How to get More Bang for your Heroku Buck While Making Your Rails Site Super Snappy [Redux]
December 11, 2013 | by Paul Leader
I first wrote about how to get the most bang for your Heroku buck a year ago. Since then a few things have changed and we’ve learnt even more about how to deliver great performance from our Heroku hosted sites. Some of the advice remains the same, but there are some important changes. There is also an important caveat at the end. While this is written primarily for Rails developers using Heroku, much of it is applicable to any site hosted on any platform.
We love Heroku. It makes deployment easy and quick. However, it gets pricey when you add additional dynos at $35pm. With a bit of work you can get a lot more out of your Heroku whilst drastically improving the performance of your site for your users and providing better scalability.
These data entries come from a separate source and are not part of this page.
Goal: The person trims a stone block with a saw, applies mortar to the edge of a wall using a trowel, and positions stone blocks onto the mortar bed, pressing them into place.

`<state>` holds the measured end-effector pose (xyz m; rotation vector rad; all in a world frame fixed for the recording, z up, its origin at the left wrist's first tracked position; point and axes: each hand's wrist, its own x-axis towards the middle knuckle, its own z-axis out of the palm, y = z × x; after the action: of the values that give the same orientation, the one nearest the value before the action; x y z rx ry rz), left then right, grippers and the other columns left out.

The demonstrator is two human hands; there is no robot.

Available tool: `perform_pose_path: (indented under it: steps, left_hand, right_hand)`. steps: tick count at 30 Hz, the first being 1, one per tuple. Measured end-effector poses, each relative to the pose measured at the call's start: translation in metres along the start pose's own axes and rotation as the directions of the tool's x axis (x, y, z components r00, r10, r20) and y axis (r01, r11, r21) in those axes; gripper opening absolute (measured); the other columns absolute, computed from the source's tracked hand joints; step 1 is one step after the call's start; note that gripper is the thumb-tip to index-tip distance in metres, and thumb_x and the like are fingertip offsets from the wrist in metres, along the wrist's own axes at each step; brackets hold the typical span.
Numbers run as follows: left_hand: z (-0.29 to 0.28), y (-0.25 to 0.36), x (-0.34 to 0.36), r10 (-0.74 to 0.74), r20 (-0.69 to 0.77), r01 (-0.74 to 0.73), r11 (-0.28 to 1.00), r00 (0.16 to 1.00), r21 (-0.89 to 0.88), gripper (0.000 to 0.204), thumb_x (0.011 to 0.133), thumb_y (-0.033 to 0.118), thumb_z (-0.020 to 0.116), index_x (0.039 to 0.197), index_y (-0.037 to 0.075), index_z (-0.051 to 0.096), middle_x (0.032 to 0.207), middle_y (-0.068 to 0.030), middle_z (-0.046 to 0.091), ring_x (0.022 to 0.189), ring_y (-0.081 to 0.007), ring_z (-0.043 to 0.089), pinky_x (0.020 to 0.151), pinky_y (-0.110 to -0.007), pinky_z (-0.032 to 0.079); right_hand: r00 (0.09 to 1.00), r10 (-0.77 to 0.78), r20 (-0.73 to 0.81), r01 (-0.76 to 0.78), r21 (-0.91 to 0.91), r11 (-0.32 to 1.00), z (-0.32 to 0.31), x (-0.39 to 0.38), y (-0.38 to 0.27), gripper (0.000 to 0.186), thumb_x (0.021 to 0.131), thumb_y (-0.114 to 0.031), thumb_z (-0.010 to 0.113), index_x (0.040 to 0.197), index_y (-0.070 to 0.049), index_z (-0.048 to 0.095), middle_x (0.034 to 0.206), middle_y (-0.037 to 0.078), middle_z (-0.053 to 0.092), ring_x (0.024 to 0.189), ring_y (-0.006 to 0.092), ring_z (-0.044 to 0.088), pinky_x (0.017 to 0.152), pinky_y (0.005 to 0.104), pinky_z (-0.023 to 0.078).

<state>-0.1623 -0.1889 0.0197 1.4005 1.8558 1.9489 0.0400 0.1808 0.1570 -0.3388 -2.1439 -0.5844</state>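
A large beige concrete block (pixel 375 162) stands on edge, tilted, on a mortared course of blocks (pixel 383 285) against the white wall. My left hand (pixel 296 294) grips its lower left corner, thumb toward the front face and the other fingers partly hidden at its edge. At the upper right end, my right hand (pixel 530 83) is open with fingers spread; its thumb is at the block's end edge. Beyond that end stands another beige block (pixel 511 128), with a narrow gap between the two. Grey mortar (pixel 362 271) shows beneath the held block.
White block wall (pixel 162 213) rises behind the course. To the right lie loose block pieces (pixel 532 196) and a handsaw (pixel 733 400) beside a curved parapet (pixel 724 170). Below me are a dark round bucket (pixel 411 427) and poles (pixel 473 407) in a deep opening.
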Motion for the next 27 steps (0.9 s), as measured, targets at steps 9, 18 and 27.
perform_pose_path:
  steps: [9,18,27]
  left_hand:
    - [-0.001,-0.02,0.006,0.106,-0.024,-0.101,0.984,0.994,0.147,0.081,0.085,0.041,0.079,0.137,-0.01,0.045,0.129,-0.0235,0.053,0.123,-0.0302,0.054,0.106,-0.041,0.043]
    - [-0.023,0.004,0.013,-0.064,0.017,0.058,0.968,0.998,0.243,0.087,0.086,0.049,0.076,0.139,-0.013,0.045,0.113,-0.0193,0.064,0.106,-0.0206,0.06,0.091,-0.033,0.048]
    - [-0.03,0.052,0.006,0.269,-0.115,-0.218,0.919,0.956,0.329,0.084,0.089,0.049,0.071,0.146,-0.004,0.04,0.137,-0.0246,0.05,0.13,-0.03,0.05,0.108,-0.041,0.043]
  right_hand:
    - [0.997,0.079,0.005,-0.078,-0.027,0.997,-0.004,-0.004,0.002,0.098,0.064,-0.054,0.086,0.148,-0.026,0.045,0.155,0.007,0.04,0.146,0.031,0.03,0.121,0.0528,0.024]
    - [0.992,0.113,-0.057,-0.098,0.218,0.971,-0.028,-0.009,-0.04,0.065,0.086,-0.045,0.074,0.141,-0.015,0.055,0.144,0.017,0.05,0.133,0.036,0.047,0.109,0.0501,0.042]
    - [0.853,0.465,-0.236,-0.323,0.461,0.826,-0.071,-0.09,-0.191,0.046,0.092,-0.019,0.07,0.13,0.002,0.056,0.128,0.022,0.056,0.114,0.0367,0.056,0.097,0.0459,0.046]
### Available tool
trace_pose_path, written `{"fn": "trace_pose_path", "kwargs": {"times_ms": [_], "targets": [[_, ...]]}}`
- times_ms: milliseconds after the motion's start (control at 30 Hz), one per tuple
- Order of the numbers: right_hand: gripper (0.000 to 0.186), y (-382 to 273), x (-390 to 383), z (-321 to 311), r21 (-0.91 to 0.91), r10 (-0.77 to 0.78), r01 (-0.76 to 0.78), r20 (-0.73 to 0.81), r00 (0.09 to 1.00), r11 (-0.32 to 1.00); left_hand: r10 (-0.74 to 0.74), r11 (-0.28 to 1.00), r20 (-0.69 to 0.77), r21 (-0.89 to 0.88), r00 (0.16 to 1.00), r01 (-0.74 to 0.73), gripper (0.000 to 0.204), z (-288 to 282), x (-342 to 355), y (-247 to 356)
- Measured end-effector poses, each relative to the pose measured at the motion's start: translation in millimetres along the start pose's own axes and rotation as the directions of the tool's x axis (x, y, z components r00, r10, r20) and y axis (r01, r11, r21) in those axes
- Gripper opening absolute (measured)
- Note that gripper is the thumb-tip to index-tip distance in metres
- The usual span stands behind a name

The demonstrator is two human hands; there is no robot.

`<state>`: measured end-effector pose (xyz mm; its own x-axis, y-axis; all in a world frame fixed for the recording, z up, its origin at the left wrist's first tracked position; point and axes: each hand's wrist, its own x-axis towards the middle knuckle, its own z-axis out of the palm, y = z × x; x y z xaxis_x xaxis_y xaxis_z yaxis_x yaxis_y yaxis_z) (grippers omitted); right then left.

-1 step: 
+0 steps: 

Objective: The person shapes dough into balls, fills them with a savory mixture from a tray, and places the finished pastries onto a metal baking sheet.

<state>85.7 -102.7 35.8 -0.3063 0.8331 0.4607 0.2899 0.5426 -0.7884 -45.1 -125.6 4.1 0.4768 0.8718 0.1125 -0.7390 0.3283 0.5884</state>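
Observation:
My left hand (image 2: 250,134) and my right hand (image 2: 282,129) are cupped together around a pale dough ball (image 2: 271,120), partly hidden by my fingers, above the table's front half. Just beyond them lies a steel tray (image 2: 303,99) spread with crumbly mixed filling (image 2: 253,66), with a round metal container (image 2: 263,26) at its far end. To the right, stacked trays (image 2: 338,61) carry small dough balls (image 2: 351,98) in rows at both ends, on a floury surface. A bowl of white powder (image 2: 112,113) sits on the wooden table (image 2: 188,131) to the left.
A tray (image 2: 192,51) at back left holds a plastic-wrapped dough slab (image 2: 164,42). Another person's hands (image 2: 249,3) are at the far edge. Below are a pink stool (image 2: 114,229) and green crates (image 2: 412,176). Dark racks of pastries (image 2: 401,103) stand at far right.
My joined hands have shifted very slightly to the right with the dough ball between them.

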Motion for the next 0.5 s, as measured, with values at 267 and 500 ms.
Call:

You might need to spend a bit on other services, but a lot less than if you simply moved the dyno slider.
0. Before you Dive in: Measure Your Performance [New]
Remember the golden rule:
Premature optimization is the root of all evil
– Donald Knuth
You don’t have a performance problem until you can show me a graph and some numbers. Luckily for you, that’s easily done on Heroku. The performance monitoring service New Relic is available as a free add-on for all Heroku users. Add it to your app and start digging. Not only will it help you work out the problem areas but will give you confirmation that your efforts are actually paying off (or not). Other useful tools are available in your browser. Chrome’s Developer Tools (the other browsers have an equivalent) Network and Audit views will show you exactly what happens when you load your page, and give you suggestions of ways to speed up your site respectively. The audits are especially useful for spotting caching problems.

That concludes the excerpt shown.